» **Work request**: Write out the whole listing again, exactly as given.

» **Collected material**:

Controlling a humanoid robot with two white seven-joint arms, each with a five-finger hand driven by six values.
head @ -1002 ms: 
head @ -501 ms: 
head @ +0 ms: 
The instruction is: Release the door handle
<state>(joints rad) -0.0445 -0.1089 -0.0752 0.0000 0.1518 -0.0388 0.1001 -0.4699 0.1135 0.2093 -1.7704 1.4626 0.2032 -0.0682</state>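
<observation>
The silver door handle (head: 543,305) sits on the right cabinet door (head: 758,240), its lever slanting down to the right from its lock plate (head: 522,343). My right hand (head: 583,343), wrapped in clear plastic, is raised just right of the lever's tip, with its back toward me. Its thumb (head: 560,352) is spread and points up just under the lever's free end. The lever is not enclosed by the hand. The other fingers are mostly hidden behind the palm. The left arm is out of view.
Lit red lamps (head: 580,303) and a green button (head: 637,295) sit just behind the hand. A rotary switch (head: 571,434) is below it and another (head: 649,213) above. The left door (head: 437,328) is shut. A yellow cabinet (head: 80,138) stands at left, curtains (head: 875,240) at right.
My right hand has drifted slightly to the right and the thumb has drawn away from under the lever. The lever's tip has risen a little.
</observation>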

» **Answer for this exercise**:
Controlling a humanoid robot with two white seven-joint arms, each with a five-finger hand driven by six values.
head @ -1002 ms: 
head @ -501 ms: 
head @ +0 ms: 
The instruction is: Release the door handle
<state>(joints rad) -0.0445 -0.1089 -0.0752 0.0000 0.1518 -0.0388 0.1001 -0.4699 0.1135 0.2093 -1.7704 1.4626 0.2032 -0.0682</state>
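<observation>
The silver door handle (head: 543,305) sits on the right cabinet door (head: 758,240), its lever slanting down to the right from its lock plate (head: 522,343). My right hand (head: 583,343), wrapped in clear plastic, is raised just right of the lever's tip, with its back toward me. Its thumb (head: 560,352) is spread and points up just under the lever's free end. The lever is not enclosed by the hand. The other fingers are mostly hidden behind the palm. The left arm is out of view.
Lit red lamps (head: 580,303) and a green button (head: 637,295) sit just behind the hand. A rotary switch (head: 571,434) is below it and another (head: 649,213) above. The left door (head: 437,328) is shut. A yellow cabinet (head: 80,138) stands at left, curtains (head: 875,240) at right.
My right hand has drifted slightly to the right and the thumb has drawn away from under the lever. The lever's tip has risen a little.
</observation>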

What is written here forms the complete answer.